* [WORK REQUIRED]:
Whatever lines the data contains, output all of them unchanged.

* [DATA SHOWN]:
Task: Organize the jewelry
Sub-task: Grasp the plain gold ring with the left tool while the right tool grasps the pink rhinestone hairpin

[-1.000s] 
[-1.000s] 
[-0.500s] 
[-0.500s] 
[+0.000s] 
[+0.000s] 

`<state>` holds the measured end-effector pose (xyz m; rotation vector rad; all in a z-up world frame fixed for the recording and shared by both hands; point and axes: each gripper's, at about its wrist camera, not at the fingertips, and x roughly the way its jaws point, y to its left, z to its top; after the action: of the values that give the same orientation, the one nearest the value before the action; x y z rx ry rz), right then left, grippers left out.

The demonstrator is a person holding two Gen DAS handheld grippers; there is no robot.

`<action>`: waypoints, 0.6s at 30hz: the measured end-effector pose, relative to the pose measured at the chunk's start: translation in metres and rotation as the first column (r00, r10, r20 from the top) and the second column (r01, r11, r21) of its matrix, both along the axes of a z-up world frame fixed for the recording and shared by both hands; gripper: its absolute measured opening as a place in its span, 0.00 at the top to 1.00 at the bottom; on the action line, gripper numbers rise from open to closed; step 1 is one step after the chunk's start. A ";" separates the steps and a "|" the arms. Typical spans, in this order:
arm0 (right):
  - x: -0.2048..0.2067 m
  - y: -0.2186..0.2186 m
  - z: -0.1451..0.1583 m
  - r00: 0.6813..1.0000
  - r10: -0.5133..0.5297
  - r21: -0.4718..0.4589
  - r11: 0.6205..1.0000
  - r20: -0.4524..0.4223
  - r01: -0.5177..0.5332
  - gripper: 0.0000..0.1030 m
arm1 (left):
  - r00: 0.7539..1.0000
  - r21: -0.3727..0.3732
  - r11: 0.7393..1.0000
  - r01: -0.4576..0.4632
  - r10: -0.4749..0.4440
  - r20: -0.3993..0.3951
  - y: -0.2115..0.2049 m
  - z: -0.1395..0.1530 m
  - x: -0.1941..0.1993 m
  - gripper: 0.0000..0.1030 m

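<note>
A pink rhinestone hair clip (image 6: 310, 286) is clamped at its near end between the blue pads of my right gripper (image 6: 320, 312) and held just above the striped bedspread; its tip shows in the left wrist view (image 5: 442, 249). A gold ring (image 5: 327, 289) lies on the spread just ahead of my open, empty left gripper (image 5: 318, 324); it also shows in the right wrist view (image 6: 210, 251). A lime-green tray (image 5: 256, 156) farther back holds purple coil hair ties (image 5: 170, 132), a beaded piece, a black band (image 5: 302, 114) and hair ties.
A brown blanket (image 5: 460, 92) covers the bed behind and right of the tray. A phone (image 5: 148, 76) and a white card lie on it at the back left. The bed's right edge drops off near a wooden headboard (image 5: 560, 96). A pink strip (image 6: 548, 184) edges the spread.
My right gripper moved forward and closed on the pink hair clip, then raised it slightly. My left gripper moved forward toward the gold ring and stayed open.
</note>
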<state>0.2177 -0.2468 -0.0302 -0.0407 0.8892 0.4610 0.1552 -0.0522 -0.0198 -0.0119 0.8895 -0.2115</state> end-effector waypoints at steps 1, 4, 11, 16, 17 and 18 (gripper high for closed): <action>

* [WRITTEN SOLUTION]:
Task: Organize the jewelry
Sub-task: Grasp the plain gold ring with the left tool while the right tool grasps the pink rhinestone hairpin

[-1.000s] 
[-1.000s] 
[-0.500s] 
[-0.500s] 
[+0.000s] 
[+0.000s] 

`<state>` holds the measured end-effector pose (xyz m; rotation vector rad; all in a z-up world frame fixed for the recording and shared by both hands; point and axes: each gripper's, at about its wrist camera, not at the fingertips, and x roughly the way its jaws point, y to its left, z to its top; after the action: of the values that give the same orientation, the one nearest the value before the action; x y z rx ry rz), right then left, grippers left out.

The demonstrator is a person holding two Gen DAS handheld grippers; there is no robot.

`<action>`: waypoints, 0.6s at 30hz: the measured end-effector pose, relative to the pose measured at the chunk's start: translation in metres and rotation as the first column (r00, r10, r20 from the top) and the second column (r01, r11, r21) of its matrix, both along the axes of a z-up world frame fixed for the recording and shared by both hands; gripper: its absolute measured opening as a place in its span, 0.00 at the top to 1.00 at the bottom; on the action line, gripper numbers rise from open to closed; step 1 is one step after the chunk's start. A ";" separates the steps and a "|" the arms. Typical spans, in this order:
arm0 (right):
  - x: -0.2048..0.2067 m
  - y: -0.2186..0.2186 m
  - z: -0.1451..0.1583 m
  - r00: 0.6813..1.0000
  - r10: -0.5133..0.5297
  - r21: -0.4718..0.4589
  - r11: 0.6205..1.0000
  - r20: -0.4524..0.4223
  - r01: -0.5177..0.5332
  - gripper: 0.0000..0.1030 m
arm1 (left):
  - r00: 0.7539..1.0000
  - r21: -0.3727..0.3732
  - r11: 0.7393..1.0000
  - r01: -0.4576..0.4632
  - r10: -0.4749..0.4440
  - r20: -0.3993..0.3951
  - y: -0.2115..0.2049 m
  - z: -0.1395..0.1530 m
  - x: -0.1941..0.1993 m
  - gripper: 0.0000..0.1030 m

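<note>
A pink rhinestone hair clip (image 6: 310, 286) is clamped at its near end between the blue pads of my right gripper (image 6: 320, 312) and held just above the striped bedspread; its tip shows in the left wrist view (image 5: 442, 249). A gold ring (image 5: 327, 289) lies on the spread just ahead of my open, empty left gripper (image 5: 318, 324); it also shows in the right wrist view (image 6: 210, 251). A lime-green tray (image 5: 256, 156) farther back holds purple coil hair ties (image 5: 170, 132), a beaded piece, a black band (image 5: 302, 114) and hair ties.
A brown blanket (image 5: 460, 92) covers the bed behind and right of the tray. A phone (image 5: 148, 76) and a white card lie on it at the back left. The bed's right edge drops off near a wooden headboard (image 5: 560, 96). A pink strip (image 6: 548, 184) edges the spread.
My right gripper moved forward and closed on the pink hair clip, then raised it slightly. My left gripper moved forward toward the gold ring and stayed open.
</note>
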<state>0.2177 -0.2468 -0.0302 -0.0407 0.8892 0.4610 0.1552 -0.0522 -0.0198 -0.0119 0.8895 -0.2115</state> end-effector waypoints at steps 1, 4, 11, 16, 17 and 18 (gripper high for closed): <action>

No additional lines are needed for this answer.